Whitney Grace, December 23, 2016

A Crisis of Confidence

December 14, 2016

I remember a time, long ago, when my family was confident that newspapers and TV reporters were telling us most of the objective facts most of the time. We also had faith that, though flawed human beings, most  representatives in Congress were honestly working hard for (what they saw as) positive change. Such confidence, it seems, has gone the way of pet rocks and parachute pants. The Washington Examiner reports, “Fishwrap: Confidence in Newspapers, TV News Hits Bottom.” The brief write-up gives the highlights of a recent Gallup survey. Writer Paul Bedard tells us:

Gallup found that just 20 percent have confidence in newspapers, a 10-point drop in 10 years. TV news saw an identical 10-point drop, from 31 percent to 21 percent. But it could be worse. Of all the institutions Gallup surveyed on, Congress is at the bottom, with just 9 percent having confidence in America’s elected leaders, a finding that is clearly impacting the direction and tone of the 2016 elections. And Americans aren’t putting their faith in religion. Gallup found that confidence in organized religion dropped below 50 percent, to an all-time low of 41 percent.

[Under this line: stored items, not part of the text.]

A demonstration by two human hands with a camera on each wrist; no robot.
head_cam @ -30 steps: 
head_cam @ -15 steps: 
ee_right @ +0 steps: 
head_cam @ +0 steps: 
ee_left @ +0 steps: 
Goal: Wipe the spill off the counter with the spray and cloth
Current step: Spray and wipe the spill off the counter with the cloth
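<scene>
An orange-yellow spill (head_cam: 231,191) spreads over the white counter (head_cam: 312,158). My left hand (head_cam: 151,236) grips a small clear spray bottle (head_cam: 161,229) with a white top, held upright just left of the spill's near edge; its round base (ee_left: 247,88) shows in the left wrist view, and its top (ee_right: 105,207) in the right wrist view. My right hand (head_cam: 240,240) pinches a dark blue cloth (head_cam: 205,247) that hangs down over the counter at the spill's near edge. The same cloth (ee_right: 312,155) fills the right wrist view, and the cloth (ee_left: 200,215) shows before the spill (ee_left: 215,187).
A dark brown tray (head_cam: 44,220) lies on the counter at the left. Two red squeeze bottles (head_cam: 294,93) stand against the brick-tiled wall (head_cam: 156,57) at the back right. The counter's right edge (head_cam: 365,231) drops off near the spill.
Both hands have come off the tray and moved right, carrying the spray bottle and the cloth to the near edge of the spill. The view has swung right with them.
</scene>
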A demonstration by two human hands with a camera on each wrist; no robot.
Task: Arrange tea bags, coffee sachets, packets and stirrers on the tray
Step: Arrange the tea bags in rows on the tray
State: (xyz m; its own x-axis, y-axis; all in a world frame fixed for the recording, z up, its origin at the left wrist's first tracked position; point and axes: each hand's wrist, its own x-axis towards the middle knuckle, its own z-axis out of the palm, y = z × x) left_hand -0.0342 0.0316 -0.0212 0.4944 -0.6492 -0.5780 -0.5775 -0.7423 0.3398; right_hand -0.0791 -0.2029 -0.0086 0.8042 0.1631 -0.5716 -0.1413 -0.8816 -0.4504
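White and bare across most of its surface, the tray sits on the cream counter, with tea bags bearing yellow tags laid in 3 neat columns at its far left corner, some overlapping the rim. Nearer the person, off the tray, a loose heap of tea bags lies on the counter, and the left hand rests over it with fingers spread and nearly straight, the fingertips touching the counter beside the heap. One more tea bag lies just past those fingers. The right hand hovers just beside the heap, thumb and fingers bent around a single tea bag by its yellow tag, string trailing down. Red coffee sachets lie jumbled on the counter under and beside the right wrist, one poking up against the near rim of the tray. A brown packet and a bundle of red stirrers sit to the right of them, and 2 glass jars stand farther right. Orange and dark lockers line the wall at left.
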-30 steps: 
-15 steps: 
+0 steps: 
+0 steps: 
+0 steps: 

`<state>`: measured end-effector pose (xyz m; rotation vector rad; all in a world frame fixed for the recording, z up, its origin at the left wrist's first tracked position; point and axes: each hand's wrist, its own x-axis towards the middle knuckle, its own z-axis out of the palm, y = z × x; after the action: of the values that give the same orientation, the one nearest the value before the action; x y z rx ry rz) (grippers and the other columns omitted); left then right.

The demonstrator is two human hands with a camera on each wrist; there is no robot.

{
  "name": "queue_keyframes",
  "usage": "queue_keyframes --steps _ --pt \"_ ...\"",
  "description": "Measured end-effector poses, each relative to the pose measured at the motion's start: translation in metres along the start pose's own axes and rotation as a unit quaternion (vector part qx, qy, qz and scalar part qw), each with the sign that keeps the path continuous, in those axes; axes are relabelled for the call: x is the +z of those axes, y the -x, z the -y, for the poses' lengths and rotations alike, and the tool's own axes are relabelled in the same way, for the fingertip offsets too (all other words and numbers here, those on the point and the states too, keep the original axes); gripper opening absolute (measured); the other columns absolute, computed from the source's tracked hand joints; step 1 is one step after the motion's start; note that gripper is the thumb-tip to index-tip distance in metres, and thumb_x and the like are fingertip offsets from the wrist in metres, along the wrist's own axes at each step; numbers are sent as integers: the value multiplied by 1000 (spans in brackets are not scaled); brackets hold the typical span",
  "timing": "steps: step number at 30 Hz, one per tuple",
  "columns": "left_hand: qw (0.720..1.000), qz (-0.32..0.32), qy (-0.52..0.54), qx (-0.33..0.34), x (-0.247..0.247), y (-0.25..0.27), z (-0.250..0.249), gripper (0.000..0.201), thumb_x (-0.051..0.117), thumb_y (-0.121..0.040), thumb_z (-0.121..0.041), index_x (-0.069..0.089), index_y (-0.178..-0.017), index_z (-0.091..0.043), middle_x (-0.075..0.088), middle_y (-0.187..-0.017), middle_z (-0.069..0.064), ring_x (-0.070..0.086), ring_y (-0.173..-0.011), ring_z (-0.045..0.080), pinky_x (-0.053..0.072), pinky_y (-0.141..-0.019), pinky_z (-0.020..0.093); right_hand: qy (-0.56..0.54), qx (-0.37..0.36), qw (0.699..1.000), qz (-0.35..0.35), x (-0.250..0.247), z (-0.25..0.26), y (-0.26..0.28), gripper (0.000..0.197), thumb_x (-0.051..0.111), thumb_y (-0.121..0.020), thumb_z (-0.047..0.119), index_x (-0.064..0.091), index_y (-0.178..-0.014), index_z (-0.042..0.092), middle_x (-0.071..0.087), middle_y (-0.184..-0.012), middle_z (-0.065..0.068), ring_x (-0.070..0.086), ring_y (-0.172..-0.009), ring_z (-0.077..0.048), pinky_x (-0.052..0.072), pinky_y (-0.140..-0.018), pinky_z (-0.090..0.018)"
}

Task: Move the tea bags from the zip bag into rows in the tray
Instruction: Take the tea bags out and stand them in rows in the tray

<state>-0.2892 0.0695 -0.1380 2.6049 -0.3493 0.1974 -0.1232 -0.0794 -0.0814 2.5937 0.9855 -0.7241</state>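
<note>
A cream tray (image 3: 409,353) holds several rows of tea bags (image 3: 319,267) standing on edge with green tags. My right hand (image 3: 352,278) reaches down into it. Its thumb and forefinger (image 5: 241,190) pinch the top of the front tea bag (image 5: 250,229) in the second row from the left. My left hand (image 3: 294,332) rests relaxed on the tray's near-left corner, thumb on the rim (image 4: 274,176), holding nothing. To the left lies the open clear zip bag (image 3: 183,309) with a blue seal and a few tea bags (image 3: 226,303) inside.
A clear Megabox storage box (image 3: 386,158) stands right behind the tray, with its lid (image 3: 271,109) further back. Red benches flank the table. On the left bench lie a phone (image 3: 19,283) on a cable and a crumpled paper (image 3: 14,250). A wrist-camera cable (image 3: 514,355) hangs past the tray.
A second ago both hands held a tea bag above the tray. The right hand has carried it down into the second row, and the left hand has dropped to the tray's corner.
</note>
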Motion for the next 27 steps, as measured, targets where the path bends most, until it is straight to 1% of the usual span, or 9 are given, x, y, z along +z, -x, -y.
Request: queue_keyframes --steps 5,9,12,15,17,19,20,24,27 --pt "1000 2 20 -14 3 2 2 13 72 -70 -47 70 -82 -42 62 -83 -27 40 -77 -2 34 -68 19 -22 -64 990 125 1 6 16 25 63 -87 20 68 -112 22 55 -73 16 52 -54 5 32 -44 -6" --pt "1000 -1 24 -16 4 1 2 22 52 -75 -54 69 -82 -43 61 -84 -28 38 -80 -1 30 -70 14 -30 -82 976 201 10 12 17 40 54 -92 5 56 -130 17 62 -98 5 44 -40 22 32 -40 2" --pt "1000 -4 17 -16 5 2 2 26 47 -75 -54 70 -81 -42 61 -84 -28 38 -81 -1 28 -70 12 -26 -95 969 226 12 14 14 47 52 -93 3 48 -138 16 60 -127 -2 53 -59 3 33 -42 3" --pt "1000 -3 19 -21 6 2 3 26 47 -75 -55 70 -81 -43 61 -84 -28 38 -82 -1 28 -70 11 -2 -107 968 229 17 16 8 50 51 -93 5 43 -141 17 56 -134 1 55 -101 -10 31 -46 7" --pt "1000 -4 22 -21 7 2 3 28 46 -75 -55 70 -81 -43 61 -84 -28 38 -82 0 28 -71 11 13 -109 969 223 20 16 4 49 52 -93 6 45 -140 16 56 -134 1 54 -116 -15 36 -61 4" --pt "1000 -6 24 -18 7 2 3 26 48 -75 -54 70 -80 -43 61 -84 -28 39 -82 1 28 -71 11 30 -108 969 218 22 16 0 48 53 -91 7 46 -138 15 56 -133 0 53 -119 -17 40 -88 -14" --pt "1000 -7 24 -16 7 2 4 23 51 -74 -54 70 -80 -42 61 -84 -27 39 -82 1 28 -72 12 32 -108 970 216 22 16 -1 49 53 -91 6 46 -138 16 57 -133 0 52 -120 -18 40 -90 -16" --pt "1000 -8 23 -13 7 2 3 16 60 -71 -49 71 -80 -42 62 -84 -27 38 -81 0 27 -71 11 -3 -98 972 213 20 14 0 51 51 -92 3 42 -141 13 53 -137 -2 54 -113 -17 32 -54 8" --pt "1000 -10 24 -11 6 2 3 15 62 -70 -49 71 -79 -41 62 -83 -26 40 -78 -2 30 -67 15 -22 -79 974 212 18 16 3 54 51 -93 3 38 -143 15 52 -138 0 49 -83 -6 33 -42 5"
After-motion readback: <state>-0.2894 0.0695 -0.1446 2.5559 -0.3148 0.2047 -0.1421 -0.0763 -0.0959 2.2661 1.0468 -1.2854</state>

Last decade’s financial crisis, the brunt of which many are still feeling, has prompted us to also lose faith in our banks (confidence dropped from 49 percent in 2006 to just 27 percent this year). There is one institution in which Americans still place our confidence—the military. Some 73 percent of are confident of that institution, a level that has been constant over the last decade. Could that have anything to do with the outsized share of tax revenue that segment consistently rakes in? Nah, that can’t be it.